Link smiled at him, almost like he used to. “I am impressed. You are a true Soldier of Ordon.”

Enon watched the Blade warily. He feared what would happen if it touched him, what darkness would infect the wound. The torch was burning down, embers flaring.

Link drew back suddenly, eyes wide. Staring at Enon’s hands. He risked a look. His palms were glowing with the same flickering light.

Link’s dark eyes met his, surprised. “You hold the Flame of Eldin?” The thing inside Link spoke to him directly, ancient and terrible. “How are you not consumed, human?”

Enon did not know. His distraction nearly cost him his life, blocking Link’s strikes as sparks flew from the blades. He could not match his speed and his sword went spinning into the shadows.

“Pity. I had hoped you would be stronger than the others.” He drew back to deliver the thrust.

Enon blinked his eyes clear, blinded by the flash. He lowered his arms, raised instinctive self-defense. Link was staggering back.

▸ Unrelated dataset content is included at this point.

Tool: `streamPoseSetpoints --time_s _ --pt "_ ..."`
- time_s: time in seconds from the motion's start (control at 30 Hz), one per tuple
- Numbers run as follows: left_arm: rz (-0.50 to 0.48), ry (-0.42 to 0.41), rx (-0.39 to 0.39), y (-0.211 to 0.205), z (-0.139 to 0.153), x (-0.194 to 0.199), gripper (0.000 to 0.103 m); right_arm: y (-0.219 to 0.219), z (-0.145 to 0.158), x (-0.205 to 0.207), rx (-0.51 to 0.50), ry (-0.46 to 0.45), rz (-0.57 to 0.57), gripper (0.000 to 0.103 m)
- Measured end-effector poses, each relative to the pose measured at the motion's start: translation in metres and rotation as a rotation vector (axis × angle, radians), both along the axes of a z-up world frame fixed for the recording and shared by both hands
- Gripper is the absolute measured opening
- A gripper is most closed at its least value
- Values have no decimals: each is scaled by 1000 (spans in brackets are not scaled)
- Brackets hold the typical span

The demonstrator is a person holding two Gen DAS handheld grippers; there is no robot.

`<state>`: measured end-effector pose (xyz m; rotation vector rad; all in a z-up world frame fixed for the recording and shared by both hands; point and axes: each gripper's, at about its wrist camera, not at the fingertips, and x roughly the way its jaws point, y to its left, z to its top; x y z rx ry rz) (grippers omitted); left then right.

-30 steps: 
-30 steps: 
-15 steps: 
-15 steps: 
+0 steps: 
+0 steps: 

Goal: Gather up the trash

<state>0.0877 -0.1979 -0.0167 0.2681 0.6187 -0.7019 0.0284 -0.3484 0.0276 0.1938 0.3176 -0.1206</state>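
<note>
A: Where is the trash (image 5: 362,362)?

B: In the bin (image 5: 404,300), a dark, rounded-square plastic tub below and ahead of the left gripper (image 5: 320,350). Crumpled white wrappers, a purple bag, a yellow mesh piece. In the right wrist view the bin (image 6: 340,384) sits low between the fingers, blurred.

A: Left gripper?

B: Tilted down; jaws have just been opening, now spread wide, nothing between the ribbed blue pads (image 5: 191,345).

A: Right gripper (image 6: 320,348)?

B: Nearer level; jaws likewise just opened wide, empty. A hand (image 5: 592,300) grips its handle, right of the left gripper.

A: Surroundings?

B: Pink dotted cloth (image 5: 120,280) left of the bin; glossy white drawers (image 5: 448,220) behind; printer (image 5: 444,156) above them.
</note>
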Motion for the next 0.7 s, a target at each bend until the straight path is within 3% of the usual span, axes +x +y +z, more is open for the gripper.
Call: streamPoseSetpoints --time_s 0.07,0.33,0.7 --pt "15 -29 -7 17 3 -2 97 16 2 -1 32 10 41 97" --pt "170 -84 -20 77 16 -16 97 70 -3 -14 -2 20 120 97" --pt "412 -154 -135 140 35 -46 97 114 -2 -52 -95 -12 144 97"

Enon dove for where his sword had vanished. He gripped the hilt and turned in time knock Link’s strike back.

“And the Heart of Faron?” Link no longer smiled. “Who _are_ you?”

Enon set his feet. “I am Enon of Ordon.”

Link frowned, looking past him into memory. “I know you.”

“And I know you, traitor!”

Link hissed at him. “You know _nothing_ of betrayal.”

“I know how you slaughtered my people, my mother, my wife and child!”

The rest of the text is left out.